ACTIVITY = Without the pictures, retype each line below exactly as it stands.

^^^^^^^^^^^^^^^^

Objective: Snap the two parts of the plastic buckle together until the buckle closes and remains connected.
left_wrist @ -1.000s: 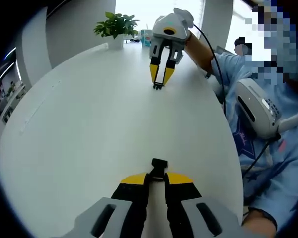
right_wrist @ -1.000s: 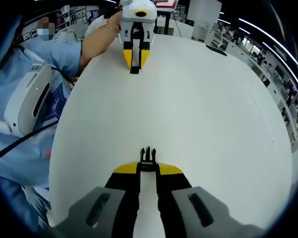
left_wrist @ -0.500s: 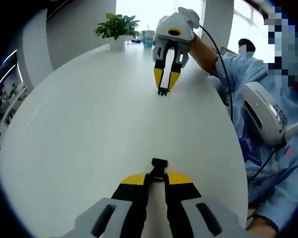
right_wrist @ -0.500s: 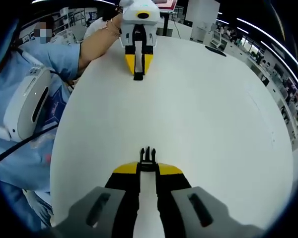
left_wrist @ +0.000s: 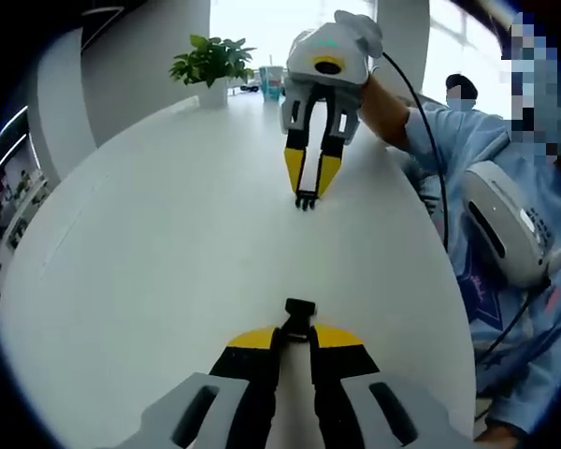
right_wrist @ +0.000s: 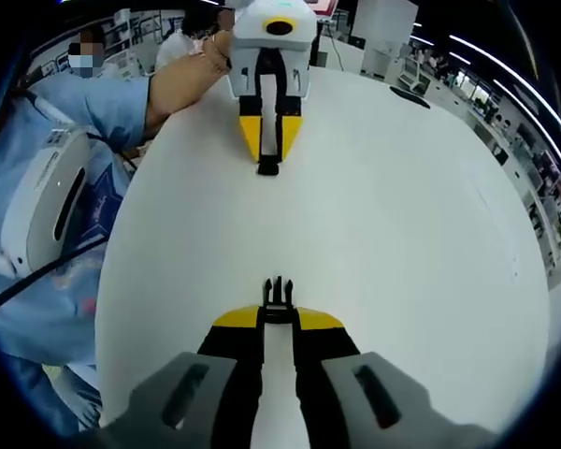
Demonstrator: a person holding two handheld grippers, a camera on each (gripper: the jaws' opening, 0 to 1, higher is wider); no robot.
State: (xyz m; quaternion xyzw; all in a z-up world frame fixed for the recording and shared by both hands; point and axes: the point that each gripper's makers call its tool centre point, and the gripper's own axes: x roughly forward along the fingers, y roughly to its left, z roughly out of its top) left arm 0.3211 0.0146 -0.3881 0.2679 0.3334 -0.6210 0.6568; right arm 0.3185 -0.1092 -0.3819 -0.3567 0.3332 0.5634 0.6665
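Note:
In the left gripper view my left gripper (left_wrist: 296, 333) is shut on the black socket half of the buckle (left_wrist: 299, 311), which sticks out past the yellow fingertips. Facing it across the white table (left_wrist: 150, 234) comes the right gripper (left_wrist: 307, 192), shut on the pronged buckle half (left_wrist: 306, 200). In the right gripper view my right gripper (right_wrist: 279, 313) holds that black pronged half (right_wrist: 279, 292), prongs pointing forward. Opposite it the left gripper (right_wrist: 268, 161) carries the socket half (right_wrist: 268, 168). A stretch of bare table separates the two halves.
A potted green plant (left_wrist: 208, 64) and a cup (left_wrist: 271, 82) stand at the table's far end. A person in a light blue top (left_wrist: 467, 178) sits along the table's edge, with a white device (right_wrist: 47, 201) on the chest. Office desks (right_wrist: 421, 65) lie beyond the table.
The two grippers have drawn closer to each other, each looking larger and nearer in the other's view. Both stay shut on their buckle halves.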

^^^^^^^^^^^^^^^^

EXERCISE SOLUTION =
Objective: Snap the two parts of the plastic buckle together until the buckle closes and remains connected.
left_wrist @ -1.000s: 
right_wrist @ -1.000s: 
left_wrist @ -0.500s: 
right_wrist @ -0.500s: 
left_wrist @ +0.000s: 
right_wrist @ +0.000s: 
Demonstrator: a person holding two handheld grippers, a camera on each (gripper: the jaws' opening, 0 to 1, higher is wider); no robot.
State: (xyz m; quaternion xyzw; all in a z-up world frame fixed for the recording and shared by both hands; point and axes: the point that each gripper's makers call its tool centre point, and the gripper's own axes: x roughly forward along the fingers, y roughly to its left, z roughly out of its top) left arm 0.3211 0.0146 -0.3881 0.2679 0.3334 -0.6210 0.6568; right arm 0.3185 -0.1092 -0.3819 -0.3567 0.3332 0.5634 0.6665
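Note:
In the left gripper view my left gripper (left_wrist: 296, 333) is shut on the black socket half of the buckle (left_wrist: 299, 311), which sticks out past the yellow fingertips. Facing it across the white table (left_wrist: 150, 234) comes the right gripper (left_wrist: 307, 192), shut on the pronged buckle half (left_wrist: 306, 200). In the right gripper view my right gripper (right_wrist: 279, 313) holds that black pronged half (right_wrist: 279, 292), prongs pointing forward. Opposite it the left gripper (right_wrist: 268, 161) carries the socket half (right_wrist: 268, 168). A stretch of bare table separates the two halves.
A potted green plant (left_wrist: 208, 64) and a cup (left_wrist: 271, 82) stand at the table's far end. A person in a light blue top (left_wrist: 467, 178) sits along the table's edge, with a white device (right_wrist: 47, 201) on the chest. Office desks (right_wrist: 421, 65) lie beyond the table.
The two grippers have drawn closer to each other, each looking larger and nearer in the other's view. Both stay shut on their buckle halves.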

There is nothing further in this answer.